> _About this exercise_: Leave out all images and set down the records exactly as given.

> _Exercise inputs_:

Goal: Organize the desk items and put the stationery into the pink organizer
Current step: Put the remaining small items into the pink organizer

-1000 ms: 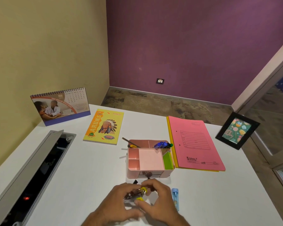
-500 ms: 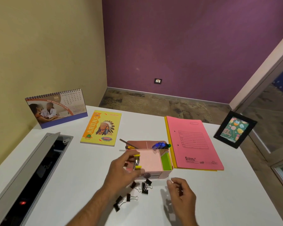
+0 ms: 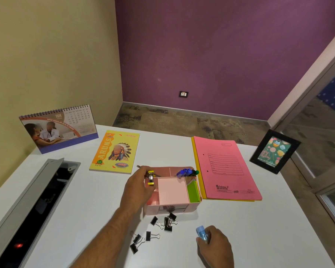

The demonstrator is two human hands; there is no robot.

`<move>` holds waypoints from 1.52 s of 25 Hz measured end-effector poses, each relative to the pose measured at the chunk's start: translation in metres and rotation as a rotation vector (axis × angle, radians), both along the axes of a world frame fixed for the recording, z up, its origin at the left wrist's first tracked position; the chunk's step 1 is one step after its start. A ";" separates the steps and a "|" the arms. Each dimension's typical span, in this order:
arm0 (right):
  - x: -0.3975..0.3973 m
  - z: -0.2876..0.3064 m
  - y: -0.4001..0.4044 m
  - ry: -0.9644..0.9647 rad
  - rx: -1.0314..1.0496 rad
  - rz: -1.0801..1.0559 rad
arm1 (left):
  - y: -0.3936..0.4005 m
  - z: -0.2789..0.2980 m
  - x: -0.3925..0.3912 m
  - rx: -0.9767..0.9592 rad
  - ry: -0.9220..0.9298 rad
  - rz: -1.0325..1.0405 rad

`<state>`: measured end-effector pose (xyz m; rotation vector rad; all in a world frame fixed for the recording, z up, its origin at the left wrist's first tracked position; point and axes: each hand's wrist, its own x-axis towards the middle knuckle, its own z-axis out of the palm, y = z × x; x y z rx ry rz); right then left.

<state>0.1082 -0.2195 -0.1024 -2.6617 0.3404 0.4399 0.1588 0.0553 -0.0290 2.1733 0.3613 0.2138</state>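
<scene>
We see the left hand (image 3: 138, 187) pinching a yellow stapler (image 3: 150, 177) over the organizer's (image 3: 172, 206) back-left corner, prob. to drop it in; its long axis runs toward/away from us (nose end unclear). Right hand (image 3: 215, 243) fingers curl round a blue tube (image 3: 201, 231) on the worktop (image 3: 85, 200), tip pointing away, likely next.

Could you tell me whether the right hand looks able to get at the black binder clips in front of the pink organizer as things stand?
Probably not without first letting go: the right hand grips a light blue item. The binder clips lie uncovered on the desk just to its left, with nothing between.
</scene>
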 end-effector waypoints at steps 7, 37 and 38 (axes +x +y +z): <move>-0.002 -0.008 -0.004 -0.040 0.069 -0.036 | 0.002 -0.012 0.006 0.268 0.146 -0.115; 0.008 0.049 0.075 -0.556 0.718 0.098 | -0.026 0.018 -0.015 -0.116 -0.053 -0.491; 0.008 0.047 0.075 -0.556 0.704 0.112 | -0.024 0.019 -0.015 -0.098 -0.066 -0.495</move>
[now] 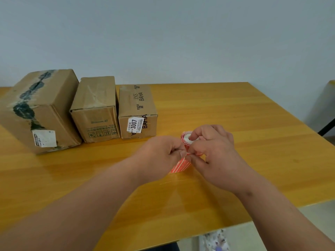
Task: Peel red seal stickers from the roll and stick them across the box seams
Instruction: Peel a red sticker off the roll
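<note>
Peeling goes best slowly: right hand (212, 151) grips the small red-and-white sticker roll (187, 140) above the yellow wooden bench (235, 115); left hand (163, 153) pinches, apparently, the red sticker strip (180, 166). Three brown cardboard boxes (94, 107) wait left.

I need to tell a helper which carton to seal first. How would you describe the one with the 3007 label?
Three cardboard boxes stand in a row at the table's far left. It is the rightmost, smallest box, nearest the hands, the only one printed BAHA, with a white 3007 label.
</note>
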### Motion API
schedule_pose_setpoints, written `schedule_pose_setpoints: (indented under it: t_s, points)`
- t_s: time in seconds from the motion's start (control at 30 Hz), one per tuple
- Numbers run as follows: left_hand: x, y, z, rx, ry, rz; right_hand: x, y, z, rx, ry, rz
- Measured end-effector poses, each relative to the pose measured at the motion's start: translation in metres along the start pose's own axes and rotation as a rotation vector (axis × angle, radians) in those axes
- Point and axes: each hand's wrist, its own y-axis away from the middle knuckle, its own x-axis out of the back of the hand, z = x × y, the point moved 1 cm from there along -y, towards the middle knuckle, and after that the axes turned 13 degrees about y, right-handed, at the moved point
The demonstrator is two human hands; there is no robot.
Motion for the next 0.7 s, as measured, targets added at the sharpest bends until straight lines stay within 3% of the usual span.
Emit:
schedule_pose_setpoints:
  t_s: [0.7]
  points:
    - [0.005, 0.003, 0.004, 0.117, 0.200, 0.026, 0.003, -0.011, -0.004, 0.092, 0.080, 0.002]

> _Result of this task_:
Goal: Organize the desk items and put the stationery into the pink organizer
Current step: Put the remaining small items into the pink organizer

-1000 ms: 
-500 ms: 
+0 ms: 

The demonstrator is two human hands; there is no robot.

`<move>` holds waypoints from 1.52 s of 25 Hz measured end-effector poses, each relative to the pose measured at the chunk's start: translation in metres and rotation as a rotation vector (axis × angle, radians), both along the axes of a world frame fixed for the recording, z up, its origin at the left wrist's first tracked position; the chunk's step 1 is one step after its start. A ";" separates the steps and a "|" the arms. Each dimension's typical span, in this order:
arm0 (right):
  - x: -0.3975..0.3973 m
  - z: -0.2876..0.3064 m
  - y: -0.4001..0.4044 m
  - ry: -0.9644..0.9647 rad
  - rx: -1.0314..1.0496 rad
  - rz: -1.0801..1.0559 rad
arm1 (left):
  - y: -0.3936..0.4005 m
  - z: -0.2789..0.2980 m
  - x: -0.3925..0.3912 m
  - rx: -0.9767..0.9592 rad
  - ry: -0.9220..0.9298 rad
  - rz: -1.0325..1.0405 rad

`<state>`: measured end-effector pose (xyz m; rotation vector rad; all in a world frame fixed for the recording, z up, its origin at the left wrist's first tracked position; point and axes: each hand's wrist, its own x-axis towards the middle knuckle, its own z-axis out of the palm, y = z × x; x y z rx ry rz); right then left.

<state>0.1082 -0.2195 -0.1024 -2.6617 0.3404 0.4399 0.1588 0.0553 -0.0290 2.1733 0.3613 0.2138</state>
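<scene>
We see the left hand (image 3: 138, 187) pinching a yellow stapler (image 3: 150, 177) over the organizer's (image 3: 172, 206) back-left corner, prob. to drop it in; its long axis runs toward/away from us (nose end unclear). Right hand (image 3: 215, 243) fingers curl round a blue tube (image 3: 201, 231) on the worktop (image 3: 85, 200), tip pointing away, likely next.

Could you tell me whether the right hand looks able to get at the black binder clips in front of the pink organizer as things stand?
Probably not without first letting go: the right hand grips a light blue item. The binder clips lie uncovered on the desk just to its left, with nothing between.
</scene>
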 end-effector waypoints at steps 7, 37 and 38 (axes +x +y +z): <move>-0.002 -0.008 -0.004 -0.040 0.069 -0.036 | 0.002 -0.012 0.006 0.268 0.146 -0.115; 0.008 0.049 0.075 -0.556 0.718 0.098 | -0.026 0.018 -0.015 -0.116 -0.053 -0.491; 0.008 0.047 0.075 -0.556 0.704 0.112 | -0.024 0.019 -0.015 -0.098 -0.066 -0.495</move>
[now] 
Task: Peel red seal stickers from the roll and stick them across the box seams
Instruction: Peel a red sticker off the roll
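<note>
Peeling goes best slowly: right hand (212, 151) grips the small red-and-white sticker roll (187, 140) above the yellow wooden bench (235, 115); left hand (163, 153) pinches, apparently, the red sticker strip (180, 166). Three brown cardboard boxes (94, 107) wait left.

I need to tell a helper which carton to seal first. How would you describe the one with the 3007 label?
Three cardboard boxes stand in a row at the table's far left. It is the rightmost, smallest box, nearest the hands, the only one printed BAHA, with a white 3007 label.
</note>
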### Motion API
schedule_pose_setpoints, written `schedule_pose_setpoints: (indented under it: t_s, points)`
- t_s: time in seconds from the motion's start (control at 30 Hz), one per tuple
- Numbers run as follows: left_hand: x, y, z, rx, ry, rz; right_hand: x, y, z, rx, ry, rz
- Measured end-effector poses, each relative to the pose measured at the motion's start: translation in metres along the start pose's own axes and rotation as a rotation vector (axis × angle, radians) in those axes
- Point and axes: each hand's wrist, its own y-axis away from the middle knuckle, its own x-axis out of the back of the hand, z = x × y, the point moved 1 cm from there along -y, towards the middle knuckle, and after that the axes turned 13 degrees about y, right-handed, at the moved point
The demonstrator is two human hands; there is no robot.
Motion for the next 0.7 s, as measured, targets added at the sharpest bends until straight lines stay within 3% of the usual span.
Emit:
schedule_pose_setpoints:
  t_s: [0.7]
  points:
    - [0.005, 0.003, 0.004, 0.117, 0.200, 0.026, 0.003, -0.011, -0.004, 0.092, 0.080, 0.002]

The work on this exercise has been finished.